### TO DO
Count lines, not occurrences: report how many lines in the records hold the string "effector", and nothing else.

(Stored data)
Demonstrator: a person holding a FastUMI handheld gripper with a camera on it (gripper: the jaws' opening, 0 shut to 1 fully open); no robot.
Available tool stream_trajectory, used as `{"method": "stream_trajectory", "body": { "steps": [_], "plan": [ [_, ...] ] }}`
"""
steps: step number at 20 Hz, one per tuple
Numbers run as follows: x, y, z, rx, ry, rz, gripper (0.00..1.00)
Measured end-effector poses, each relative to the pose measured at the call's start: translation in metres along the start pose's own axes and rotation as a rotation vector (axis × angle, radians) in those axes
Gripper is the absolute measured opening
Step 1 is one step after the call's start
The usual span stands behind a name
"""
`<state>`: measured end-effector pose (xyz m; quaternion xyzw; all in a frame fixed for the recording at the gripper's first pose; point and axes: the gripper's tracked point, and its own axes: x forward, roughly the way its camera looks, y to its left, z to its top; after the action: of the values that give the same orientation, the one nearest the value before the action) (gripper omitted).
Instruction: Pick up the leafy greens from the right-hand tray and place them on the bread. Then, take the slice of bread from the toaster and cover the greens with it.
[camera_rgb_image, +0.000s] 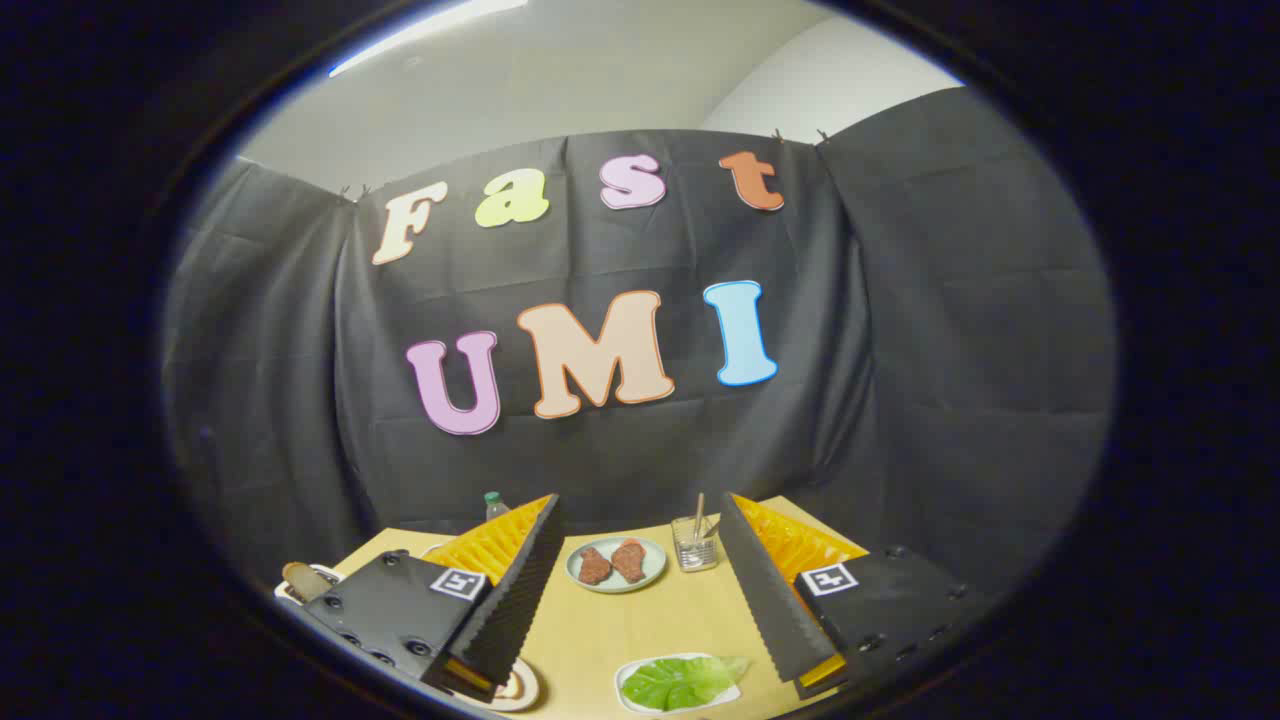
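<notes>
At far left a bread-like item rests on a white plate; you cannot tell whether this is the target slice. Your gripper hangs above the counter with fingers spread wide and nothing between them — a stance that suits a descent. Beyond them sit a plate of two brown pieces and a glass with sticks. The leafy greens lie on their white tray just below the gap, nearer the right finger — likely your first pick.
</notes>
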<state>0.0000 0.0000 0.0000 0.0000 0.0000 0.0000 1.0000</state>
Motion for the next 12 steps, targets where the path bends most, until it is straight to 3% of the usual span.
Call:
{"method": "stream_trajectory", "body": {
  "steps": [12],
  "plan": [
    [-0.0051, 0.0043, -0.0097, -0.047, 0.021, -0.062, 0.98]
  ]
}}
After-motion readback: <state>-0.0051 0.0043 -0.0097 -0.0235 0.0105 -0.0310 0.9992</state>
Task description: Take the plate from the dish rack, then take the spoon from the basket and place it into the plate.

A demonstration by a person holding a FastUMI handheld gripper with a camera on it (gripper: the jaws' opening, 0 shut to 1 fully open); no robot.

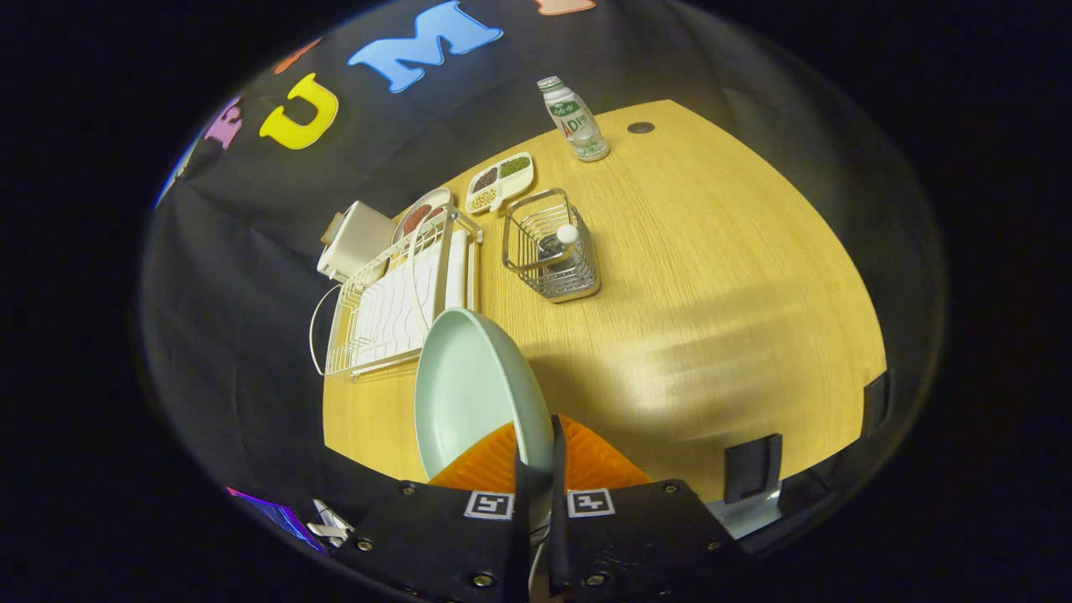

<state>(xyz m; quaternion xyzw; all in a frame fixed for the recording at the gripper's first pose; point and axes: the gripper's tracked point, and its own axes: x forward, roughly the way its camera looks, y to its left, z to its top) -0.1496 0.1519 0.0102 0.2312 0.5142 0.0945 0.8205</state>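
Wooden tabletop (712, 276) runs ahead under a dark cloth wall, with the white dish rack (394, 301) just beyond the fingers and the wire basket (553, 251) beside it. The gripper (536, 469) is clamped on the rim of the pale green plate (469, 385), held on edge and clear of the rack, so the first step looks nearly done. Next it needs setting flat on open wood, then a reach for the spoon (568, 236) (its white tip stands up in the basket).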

### EXERCISE SOLUTION
2